# Kindle - Apocalypse Blue skin



## Trekker (Dec 26, 2008)

.


----------



## Sofie (Dec 30, 2008)

Chimmer,

That is a very pretty skin. I wondered what it looked like up close and in a case.

Bluebell


----------



## Kathy (Nov 5, 2008)

Beautiful. I love blue. Was it easy to apply?


----------



## Kathy (Nov 5, 2008)

I love that skin and I really like the Oberon Butterfly cover. I wonder if they blues would match? Anyone know?


----------



## Gables Girl (Oct 28, 2008)

Kathy said:


> I love that skin and I really like the Oberon Butterfly cover. I wonder if they blues would match? Anyone know?

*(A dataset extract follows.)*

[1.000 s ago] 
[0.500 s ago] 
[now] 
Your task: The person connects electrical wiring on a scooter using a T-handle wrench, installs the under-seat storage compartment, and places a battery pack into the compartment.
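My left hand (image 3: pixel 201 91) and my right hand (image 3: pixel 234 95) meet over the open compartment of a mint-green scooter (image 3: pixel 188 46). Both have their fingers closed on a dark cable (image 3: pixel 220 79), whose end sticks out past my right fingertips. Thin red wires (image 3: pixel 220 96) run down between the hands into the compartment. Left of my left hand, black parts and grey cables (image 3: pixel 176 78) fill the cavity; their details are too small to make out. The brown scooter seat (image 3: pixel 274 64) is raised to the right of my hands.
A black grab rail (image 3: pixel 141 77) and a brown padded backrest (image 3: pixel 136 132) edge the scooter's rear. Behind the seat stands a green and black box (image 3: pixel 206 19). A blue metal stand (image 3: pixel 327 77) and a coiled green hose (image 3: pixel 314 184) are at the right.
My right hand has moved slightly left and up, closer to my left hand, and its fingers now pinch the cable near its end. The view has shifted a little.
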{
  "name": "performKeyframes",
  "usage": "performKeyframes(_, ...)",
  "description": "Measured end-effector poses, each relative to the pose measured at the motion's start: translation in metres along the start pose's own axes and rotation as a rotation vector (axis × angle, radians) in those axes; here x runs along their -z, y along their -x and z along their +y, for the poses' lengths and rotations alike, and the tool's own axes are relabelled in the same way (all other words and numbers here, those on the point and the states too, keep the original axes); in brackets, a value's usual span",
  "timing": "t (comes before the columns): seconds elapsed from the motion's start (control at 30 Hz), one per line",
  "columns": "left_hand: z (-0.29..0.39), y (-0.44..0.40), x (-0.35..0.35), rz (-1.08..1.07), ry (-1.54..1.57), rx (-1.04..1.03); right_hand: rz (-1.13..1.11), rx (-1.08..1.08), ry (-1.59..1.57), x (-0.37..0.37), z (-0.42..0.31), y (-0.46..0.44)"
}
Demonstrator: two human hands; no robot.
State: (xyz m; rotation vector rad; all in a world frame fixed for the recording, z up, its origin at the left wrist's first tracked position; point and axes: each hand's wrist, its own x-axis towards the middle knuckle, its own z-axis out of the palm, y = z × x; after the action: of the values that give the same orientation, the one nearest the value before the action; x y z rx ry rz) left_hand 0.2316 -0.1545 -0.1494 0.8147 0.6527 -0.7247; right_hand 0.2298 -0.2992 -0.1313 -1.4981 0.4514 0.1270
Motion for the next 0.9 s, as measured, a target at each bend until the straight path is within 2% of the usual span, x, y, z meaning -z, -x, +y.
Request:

The Oberon Butterfly is distinctly dark purple not blue so it probably wouldn't match unless there is more purple in the skin then I'm seeing.


----------



## chynared21 (Oct 28, 2008)

Kathy said:


> I love that skin and I really like the Oberon Butterfly cover. I wonder if they blues would match? Anyone know?

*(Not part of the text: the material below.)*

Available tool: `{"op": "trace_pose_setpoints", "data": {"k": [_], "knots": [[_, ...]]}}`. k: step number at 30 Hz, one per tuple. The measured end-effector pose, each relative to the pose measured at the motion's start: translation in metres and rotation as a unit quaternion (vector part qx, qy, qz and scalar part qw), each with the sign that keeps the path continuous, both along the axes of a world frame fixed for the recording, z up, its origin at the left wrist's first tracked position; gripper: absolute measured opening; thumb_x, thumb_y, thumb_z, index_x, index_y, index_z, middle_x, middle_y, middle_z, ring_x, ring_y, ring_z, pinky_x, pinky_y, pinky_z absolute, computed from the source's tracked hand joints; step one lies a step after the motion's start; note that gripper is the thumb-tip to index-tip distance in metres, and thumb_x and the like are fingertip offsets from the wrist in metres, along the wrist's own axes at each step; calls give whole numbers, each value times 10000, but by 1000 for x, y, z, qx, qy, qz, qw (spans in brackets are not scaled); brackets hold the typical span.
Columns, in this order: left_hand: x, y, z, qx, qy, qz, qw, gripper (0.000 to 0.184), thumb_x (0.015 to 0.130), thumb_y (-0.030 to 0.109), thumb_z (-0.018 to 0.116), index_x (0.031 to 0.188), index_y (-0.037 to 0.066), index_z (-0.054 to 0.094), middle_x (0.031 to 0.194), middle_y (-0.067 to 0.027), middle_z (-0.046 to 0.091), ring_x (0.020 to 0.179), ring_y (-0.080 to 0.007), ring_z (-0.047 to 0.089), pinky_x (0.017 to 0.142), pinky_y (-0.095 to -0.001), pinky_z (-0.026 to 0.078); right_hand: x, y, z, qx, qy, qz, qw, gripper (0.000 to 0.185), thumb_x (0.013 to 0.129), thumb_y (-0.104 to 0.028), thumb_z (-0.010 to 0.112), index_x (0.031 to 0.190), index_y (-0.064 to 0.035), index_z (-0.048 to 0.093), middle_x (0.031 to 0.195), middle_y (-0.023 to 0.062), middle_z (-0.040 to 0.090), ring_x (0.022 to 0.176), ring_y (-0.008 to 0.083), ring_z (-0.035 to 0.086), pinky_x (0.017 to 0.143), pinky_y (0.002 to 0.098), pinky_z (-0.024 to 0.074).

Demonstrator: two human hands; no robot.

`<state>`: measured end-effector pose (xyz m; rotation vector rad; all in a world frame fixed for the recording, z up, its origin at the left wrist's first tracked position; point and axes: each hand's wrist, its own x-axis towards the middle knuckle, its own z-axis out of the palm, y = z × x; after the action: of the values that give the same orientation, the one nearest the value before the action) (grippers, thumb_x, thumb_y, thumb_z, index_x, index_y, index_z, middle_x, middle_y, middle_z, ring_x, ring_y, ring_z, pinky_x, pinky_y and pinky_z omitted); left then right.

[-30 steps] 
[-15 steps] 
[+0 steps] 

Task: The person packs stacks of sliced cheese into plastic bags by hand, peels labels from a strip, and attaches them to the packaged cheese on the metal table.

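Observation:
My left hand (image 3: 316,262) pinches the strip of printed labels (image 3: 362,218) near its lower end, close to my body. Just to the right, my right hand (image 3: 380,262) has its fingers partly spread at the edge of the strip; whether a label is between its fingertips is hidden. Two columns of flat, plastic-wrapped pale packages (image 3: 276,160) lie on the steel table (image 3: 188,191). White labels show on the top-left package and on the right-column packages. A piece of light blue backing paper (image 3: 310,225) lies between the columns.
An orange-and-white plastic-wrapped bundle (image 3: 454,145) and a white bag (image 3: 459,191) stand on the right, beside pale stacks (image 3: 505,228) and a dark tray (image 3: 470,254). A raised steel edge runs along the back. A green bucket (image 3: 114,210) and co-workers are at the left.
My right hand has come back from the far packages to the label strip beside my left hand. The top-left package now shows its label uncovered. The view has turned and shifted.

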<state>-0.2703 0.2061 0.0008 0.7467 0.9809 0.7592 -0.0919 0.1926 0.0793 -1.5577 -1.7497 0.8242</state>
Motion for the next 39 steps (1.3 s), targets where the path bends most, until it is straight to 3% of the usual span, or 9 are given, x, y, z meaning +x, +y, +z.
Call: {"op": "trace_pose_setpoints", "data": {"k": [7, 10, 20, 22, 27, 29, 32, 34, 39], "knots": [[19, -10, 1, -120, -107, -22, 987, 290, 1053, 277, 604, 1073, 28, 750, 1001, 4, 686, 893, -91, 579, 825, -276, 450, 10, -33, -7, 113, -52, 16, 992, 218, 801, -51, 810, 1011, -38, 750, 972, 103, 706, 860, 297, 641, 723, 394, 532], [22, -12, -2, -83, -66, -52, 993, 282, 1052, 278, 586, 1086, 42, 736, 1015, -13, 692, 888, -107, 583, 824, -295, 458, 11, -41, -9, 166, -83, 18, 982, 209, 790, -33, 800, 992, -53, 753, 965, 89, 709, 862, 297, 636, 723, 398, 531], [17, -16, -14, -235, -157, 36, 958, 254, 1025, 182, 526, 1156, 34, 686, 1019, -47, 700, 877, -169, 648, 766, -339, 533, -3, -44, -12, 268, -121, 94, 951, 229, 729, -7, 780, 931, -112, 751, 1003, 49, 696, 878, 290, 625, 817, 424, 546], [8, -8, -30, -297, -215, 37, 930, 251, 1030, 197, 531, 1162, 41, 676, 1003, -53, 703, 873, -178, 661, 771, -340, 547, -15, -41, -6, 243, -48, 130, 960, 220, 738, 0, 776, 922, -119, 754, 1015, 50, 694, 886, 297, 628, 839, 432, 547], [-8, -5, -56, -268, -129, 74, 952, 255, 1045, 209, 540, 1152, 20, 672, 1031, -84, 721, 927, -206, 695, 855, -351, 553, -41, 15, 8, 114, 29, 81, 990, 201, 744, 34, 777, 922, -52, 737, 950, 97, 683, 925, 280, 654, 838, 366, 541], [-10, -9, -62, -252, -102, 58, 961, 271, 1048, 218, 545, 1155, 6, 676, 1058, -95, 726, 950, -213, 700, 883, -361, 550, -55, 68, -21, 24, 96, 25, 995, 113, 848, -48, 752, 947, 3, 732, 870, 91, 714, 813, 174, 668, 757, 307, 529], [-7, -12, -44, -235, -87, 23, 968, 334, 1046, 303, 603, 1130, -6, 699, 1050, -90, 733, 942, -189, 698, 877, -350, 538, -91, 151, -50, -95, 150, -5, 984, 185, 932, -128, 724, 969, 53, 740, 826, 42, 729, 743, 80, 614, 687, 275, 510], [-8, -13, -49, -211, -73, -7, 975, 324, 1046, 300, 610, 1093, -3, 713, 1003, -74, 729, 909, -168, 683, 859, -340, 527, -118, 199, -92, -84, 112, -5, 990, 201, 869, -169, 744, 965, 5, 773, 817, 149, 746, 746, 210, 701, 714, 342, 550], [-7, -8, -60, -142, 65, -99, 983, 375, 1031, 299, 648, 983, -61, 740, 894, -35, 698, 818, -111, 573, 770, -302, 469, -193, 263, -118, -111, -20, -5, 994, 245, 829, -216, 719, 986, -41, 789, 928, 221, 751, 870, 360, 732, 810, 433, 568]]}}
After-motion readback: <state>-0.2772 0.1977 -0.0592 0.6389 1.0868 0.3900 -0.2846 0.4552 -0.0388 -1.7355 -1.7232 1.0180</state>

*As Gables Girl said, it's purple but you'd only see a strip of purple as the rest of the interior is black.*


----------



## Kathy (Nov 5, 2008)

There is a new Kindle skin called Lily that may look nice with it. I'm going to wait and see what new Oberon covers are coming out, but I'm really getting itchy to cover my Kindle with style. I really like the Butterfly, so I just need to find the right skin to go with it.


----------



## Adriane (Jan 21, 2009)

Do the skins leave a residue on the kindle if you decide later that you do not want a skin on it anymore?


----------



## kindlevixen (Jan 13, 2009)

Very nice!


----------



## KindleMom (Dec 11, 2008)

I can't wait to hear your review of the Noreve cover because that is the one I'm thinking of getting.  It seems like so few people have it around here.


----------



## KindleMom (Dec 11, 2008)

Wow, that was fast, Trekker!  Thank you!

It looks like there is no room on the right side to hold on to the cover.  Is that so?  And if you have to add velcro to secure it, I probably really don't want it.  In the original cover the back often comes off my Kindle which makes it fall out.  I'm trying to get away from that so this cover may not be what I'm looking for.

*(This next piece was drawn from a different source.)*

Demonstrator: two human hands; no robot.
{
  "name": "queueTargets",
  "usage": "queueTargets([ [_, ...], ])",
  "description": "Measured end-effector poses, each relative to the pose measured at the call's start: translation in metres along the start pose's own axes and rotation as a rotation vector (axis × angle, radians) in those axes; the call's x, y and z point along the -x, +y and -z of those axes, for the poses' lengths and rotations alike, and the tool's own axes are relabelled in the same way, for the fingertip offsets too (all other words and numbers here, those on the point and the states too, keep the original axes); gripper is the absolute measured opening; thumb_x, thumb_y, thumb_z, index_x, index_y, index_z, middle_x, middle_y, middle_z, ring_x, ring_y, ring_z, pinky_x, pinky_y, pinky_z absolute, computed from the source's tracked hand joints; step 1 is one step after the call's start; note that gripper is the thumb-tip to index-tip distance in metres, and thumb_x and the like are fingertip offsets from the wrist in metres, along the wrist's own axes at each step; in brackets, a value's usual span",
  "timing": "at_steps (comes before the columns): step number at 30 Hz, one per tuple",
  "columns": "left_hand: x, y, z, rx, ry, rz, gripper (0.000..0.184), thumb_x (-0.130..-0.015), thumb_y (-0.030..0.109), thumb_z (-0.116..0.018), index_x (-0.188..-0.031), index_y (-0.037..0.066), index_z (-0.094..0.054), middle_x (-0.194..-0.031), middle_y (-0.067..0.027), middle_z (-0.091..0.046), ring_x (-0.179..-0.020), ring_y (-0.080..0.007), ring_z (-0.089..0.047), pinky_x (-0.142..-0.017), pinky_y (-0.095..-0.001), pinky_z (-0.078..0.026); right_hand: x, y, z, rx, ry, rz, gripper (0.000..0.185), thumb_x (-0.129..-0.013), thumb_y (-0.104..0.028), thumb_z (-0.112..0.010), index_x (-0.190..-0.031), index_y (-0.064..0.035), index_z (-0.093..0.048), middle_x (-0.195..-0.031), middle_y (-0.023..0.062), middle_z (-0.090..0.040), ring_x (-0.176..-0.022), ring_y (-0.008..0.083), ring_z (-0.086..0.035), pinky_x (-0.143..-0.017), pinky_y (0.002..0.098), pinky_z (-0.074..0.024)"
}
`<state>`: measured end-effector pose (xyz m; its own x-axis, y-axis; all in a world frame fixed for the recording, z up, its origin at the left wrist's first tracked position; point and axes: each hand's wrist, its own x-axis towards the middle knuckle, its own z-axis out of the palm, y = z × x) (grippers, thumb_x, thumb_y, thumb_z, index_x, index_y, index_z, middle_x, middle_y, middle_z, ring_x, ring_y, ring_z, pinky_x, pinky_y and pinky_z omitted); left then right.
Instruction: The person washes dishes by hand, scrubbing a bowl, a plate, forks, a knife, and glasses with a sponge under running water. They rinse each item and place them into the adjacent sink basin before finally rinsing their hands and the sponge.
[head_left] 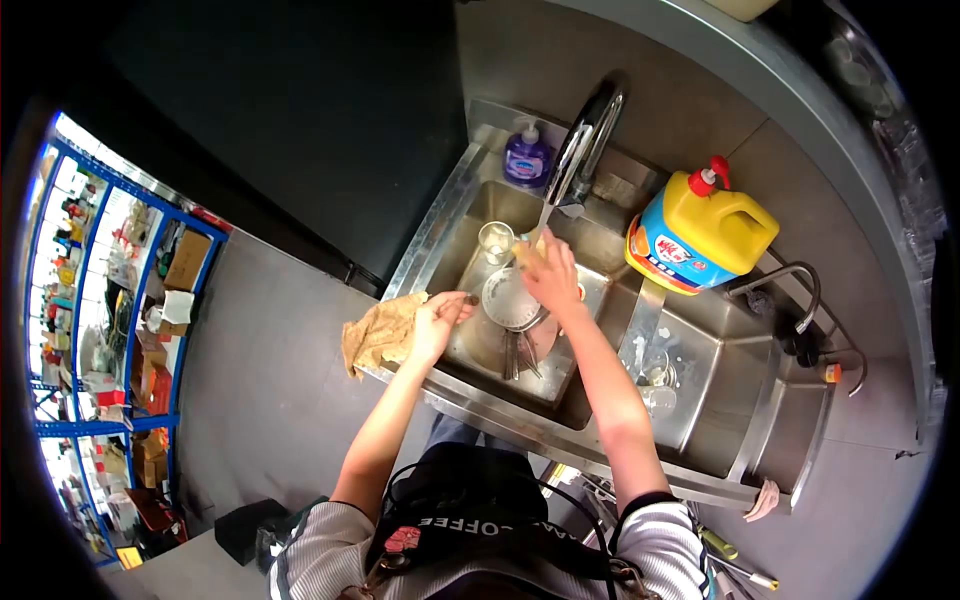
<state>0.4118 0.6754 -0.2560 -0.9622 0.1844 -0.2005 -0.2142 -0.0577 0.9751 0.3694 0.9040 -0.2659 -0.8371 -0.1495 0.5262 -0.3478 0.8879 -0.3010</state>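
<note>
My right hand is under the running faucet, its fingers wrapped round a yellowish sponge. Below it in the left sink basin lie a round white strainer-like dish and several utensils. A clear glass stands just left of the sponge. My left hand is over the basin's left edge, fingers curled toward a small dark thing at the fingertips that I cannot make out. Beside that hand a brown cloth hangs over the sink's rim.
Behind the basin stands a purple soap bottle. A large yellow jug with a red pump is at the right. The right basin holds glassware. A pinkish cloth hangs at the front right edge. Blue shelves stand far left.
</note>
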Motion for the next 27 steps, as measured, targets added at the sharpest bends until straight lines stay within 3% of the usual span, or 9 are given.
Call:
queueTargets([
  [4, 0.000, -0.018, 0.032, 0.006, -0.010, 0.025, 0.019, -0.087, 0.007, -0.045, -0.101, -0.004, -0.053, -0.081, -0.0118, -0.062, -0.072, -0.0155, -0.060, -0.067, -0.0244, -0.047, 0.003, -0.005, 0.014, 0.036, -0.056, -0.119, 0.043, -0.058, -0.009, -0.062, -0.101, -0.0098, -0.059, -0.124, 0.0176, -0.038, -0.103, 0.0337, -0.042, -0.088, 0.0405, -0.0383],
  [11, 0.002, -0.002, 0.063, 0.006, -0.049, 0.150, 0.019, -0.088, 0.009, -0.044, -0.100, -0.002, -0.055, -0.081, -0.0101, -0.062, -0.072, -0.0149, -0.059, -0.065, -0.0239, -0.047, 0.011, -0.025, 0.004, -0.156, 0.114, -0.505, 0.048, -0.060, -0.010, -0.066, -0.107, -0.0099, -0.059, -0.119, 0.0180, -0.045, -0.103, 0.0323, -0.045, -0.090, 0.0375, -0.0386],
  [15, -0.003, -0.002, 0.073, -0.011, -0.065, 0.188, 0.020, -0.088, 0.010, -0.045, -0.100, -0.001, -0.056, -0.081, -0.0100, -0.062, -0.073, -0.0149, -0.059, -0.066, -0.0237, -0.047, 0.019, -0.014, -0.012, -0.933, 0.132, -0.927, 0.045, -0.066, -0.010, -0.066, -0.109, -0.0030, -0.056, -0.107, 0.0120, -0.056, -0.090, 0.0213, -0.057, -0.080, 0.0288, -0.0454],
  [16, -0.004, -0.002, 0.074, -0.009, -0.068, 0.194, 0.019, -0.088, 0.010, -0.045, -0.099, -0.001, -0.056, -0.081, -0.0102, -0.062, -0.073, -0.0151, -0.059, -0.066, -0.0237, -0.047, 0.021, -0.014, -0.013, -0.978, 0.151, -0.905, 0.039, -0.071, -0.013, -0.062, -0.108, -0.0004, -0.055, -0.091, 0.0076, -0.061, -0.074, 0.0172, -0.059, -0.070, 0.0251, -0.0479],
  [20, -0.005, -0.002, 0.071, 0.023, -0.062, 0.192, 0.019, -0.088, 0.009, -0.045, -0.099, -0.003, -0.055, -0.081, -0.0110, -0.062, -0.073, -0.0161, -0.060, -0.066, -0.0245, -0.048, 0.014, -0.003, -0.023, -1.756, -0.068, -1.227, 0.023, -0.081, -0.021, -0.046, -0.094, -0.0026, -0.053, -0.078, 0.0105, -0.058, -0.064, 0.0194, -0.056, -0.059, 0.0283, -0.0472],
  [21, -0.005, -0.002, 0.069, 0.038, -0.055, 0.181, 0.019, -0.088, 0.008, -0.045, -0.099, -0.003, -0.055, -0.081, -0.0113, -0.062, -0.073, -0.0164, -0.060, -0.067, -0.0249, -0.048, 0.002, -0.005, -0.024, -1.822, -0.080, -1.228, 0.025, -0.081, -0.025, -0.049, -0.096, -0.0051, -0.053, -0.077, 0.0098, -0.059, -0.064, 0.0191, -0.057, -0.060, 0.0287, -0.0473],
  [23, -0.003, -0.009, 0.071, 0.027, -0.074, 0.161, 0.020, -0.087, 0.007, -0.045, -0.101, -0.004, -0.054, -0.084, -0.0119, -0.061, -0.075, -0.0173, -0.060, -0.069, -0.0260, -0.049, -0.019, 0.009, -0.051, -1.771, -0.206, -1.282, 0.024, -0.082, -0.029, -0.052, -0.094, -0.0079, -0.053, -0.077, 0.0076, -0.059, -0.064, 0.0179, -0.056, -0.059, 0.0295, -0.0472],
  [25, -0.002, -0.013, 0.074, 0.018, -0.083, 0.136, 0.020, -0.088, 0.007, -0.045, -0.101, -0.004, -0.054, -0.085, -0.0124, -0.061, -0.075, -0.0177, -0.061, -0.069, -0.0264, -0.049, -0.036, 0.019, -0.082, -1.430, -0.136, -1.094, 0.028, -0.083, -0.026, -0.053, -0.103, -0.0072, -0.056, -0.082, 0.0045, -0.060, -0.075, 0.0160, -0.056, -0.065, 0.0278, -0.0462],
  [27, 0.003, -0.013, 0.073, 0.016, -0.083, 0.121, 0.019, -0.088, 0.008, -0.045, -0.100, -0.004, -0.054, -0.082, -0.0126, -0.062, -0.073, -0.0176, -0.060, -0.067, -0.0260, -0.049, -0.044, 0.022, -0.088, -1.066, -0.253, -0.943, 0.036, -0.080, -0.028, -0.055, -0.107, -0.0044, -0.054, -0.089, 0.0089, -0.060, -0.075, 0.0253, -0.057, -0.070, 0.0320, -0.0449],
])
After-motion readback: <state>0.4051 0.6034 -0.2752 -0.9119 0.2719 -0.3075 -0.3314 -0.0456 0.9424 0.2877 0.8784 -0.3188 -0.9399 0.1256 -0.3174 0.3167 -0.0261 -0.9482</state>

The more I look at covers, the more I think I'll just stick with the original. I like it fine but would like a little more color and hate the stretched out elastic.  And losing the back.  Yeah, I probably need to get a different one.


----------



## luvmy4brats (Nov 9, 2008)

Trekker said:


> Here's my Kindle with it's new Apocalypse Blue skin from DecalGirl installed.
> 
> 
> 
> ...


Very nice

The Apocalypse skin is popular in this house. Husband has blue on his cell phone, son has red on his nintendo ds, daughter has purple on her ipod nano


----------